The Exchange Published the Guide for New Listing Applicants to be Effective on 1 January 2024


On 29 November 2023, The Stock Exchange of Hong Kong Limited (“Exchange“) published the Guide for New Listing Applicants (“Guide”), which (1) has consolidated and enhanced all currently effective guidance letters and listing decisions related to new listing; and (2) provides updated guidance to reflect the latest regulatory practice and expected disclosures in listing documents.

The Guide is divided into the following six main sections and an annex of streamlined listing decisions:

  1. Eligibility and suitability for listing
  2. Special listing regimes
  3. Listing document disclosure with guidance on specific sections;
  4. Specific topics relating to a new listing application
  5. Other listing structures; and
  6. Other matters.


The updated guidance under the Guide is summarised below:

(1) Latest Regulatory Practice

Contractual Arrangements

Generally, where there is no foreign ownership restriction, applicants must not use contractual arrangements for conducting their business. In exceptional circumstances, applicants may be allowed to use contractual arrangements if their non-restricted businesses are inseparable from the prohibited or restricted businesses, and/or are immaterial in terms of revenue, profit or otherwise during the track record period and after listing (see:  paragraph 15 of Chapter 4.1 of the Guide).

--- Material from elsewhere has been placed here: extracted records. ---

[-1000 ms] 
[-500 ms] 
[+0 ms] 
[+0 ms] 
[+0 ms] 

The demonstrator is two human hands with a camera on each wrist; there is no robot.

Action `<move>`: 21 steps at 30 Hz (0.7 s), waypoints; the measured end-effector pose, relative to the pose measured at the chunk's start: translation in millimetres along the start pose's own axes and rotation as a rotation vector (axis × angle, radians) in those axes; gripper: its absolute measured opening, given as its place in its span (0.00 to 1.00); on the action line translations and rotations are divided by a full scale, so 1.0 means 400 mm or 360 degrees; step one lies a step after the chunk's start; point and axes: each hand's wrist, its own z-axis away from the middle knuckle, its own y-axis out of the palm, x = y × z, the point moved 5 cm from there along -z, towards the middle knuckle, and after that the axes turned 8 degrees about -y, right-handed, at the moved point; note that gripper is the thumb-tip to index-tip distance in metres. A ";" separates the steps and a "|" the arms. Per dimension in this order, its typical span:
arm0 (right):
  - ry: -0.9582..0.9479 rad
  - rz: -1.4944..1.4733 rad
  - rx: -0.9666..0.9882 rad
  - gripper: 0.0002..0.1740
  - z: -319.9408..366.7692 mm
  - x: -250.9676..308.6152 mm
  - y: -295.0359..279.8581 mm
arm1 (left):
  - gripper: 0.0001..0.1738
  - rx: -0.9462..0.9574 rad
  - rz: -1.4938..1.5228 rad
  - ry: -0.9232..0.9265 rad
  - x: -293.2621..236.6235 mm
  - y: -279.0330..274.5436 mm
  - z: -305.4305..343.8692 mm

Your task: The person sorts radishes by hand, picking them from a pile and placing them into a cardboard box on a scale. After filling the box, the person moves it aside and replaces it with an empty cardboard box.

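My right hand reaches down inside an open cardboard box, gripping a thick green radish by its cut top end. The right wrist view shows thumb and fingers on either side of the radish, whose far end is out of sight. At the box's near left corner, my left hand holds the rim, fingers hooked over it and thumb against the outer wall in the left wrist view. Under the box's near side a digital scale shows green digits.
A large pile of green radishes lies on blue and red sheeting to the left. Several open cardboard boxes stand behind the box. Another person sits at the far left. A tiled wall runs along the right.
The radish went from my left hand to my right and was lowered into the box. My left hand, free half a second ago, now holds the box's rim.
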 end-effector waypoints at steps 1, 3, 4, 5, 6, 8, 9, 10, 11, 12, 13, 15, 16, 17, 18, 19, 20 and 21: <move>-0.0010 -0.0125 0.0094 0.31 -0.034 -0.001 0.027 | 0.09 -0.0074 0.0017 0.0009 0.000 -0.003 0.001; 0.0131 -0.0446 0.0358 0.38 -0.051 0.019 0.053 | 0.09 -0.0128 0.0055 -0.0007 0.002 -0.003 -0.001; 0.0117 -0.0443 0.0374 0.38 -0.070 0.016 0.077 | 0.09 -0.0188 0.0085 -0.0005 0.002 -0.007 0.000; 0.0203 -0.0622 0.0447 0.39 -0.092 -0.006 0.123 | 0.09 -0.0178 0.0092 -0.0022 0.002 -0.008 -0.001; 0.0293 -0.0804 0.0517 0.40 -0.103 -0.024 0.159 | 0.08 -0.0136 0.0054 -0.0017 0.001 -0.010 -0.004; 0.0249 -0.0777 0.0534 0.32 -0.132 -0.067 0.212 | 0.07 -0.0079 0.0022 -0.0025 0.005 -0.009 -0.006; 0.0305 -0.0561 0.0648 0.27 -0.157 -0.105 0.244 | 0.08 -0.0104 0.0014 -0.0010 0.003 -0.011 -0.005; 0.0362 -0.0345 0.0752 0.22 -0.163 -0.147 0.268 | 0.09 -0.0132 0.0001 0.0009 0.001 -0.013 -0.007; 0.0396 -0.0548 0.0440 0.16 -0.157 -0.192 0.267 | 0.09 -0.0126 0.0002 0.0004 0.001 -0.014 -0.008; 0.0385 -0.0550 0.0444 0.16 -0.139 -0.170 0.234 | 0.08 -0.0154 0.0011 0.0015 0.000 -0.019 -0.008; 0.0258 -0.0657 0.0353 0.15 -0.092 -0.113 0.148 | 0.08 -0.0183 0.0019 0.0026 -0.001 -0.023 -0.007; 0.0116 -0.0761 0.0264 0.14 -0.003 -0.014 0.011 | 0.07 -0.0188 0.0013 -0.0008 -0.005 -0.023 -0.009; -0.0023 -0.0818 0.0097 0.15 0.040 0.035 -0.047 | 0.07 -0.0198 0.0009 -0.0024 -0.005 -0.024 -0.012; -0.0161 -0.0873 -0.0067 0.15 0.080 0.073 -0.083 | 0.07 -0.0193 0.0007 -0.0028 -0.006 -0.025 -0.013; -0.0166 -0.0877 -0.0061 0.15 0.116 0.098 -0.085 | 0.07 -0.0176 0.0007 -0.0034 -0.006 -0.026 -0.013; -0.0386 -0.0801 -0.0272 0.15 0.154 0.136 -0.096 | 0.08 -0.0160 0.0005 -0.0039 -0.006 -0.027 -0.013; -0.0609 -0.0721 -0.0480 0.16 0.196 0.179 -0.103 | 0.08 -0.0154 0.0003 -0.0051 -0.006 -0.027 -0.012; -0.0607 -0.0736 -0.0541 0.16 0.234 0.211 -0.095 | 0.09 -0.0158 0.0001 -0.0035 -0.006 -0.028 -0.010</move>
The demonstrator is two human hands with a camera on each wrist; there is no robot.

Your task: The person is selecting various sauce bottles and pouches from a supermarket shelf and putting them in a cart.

Title Certificate Requirements

In the absence of the requisite land use right certificates and/or building ownership certificates (“Title Certificates”) for land and properties involved in an applicant’s business that are significant to its operations (“Relevant Properties“), the Exchange has the discretion to consider, on a case-by-case basis, whether such defect would affect the applicant’s suitability for listing, or can otherwise be addressed by way of disclosure.

To facilitate the Exchange’s assessment, the applicant should provide at least the following:

  • Risk of eviction – Whether the applicant has obtained evidence and/or confirmations from all applicable competent authorities that it has the right to use the Relevant Properties.
  • Contingency plans – Details and feasibility of the contingency plans (e.g. the availability of alternative project resources in the vicinity).
  • Rectification measures – Whether the applicant is in the process of applying for the Title Certificates for the Relevant Properties and any legal impediments to obtaining the same.
  • Business / financial impact of the title defects – Risk of material penalties, the revenue contribution from the Relevant Properties, and where applicable, the applicant’s contractual rights to seek indemnification from the relevant parties.
  • Internal control – Enhanced internal control measures adopted by the applicant to prevent recurrence of similar incidents.

(See: paragraph 2 of Chapter 4.11 of the Guide)

Over-boarded independent non-executive director (“INED”)

Where an applicant identifies an independent non-executive director who will be holding their 7th (or more) listed company directorship, the applicant should consider appointing another INED instead (see: paragraph 7 of Chapter 3.10 of the Guide).

Special Purpose Acquisition Companies (“SPAC”)

A SPAC and a Successor Company should seek legal advice on the extent to which its listing document at initial listing and the De-SPAC transaction (as the case may be) must comply with the prospectus requirements of the Companies (Winding Up and Miscellaneous Provisions) Ordinance (Cap.32). (see: paragraph 10 of Chapter 2.4 of the Guide, changes underlined).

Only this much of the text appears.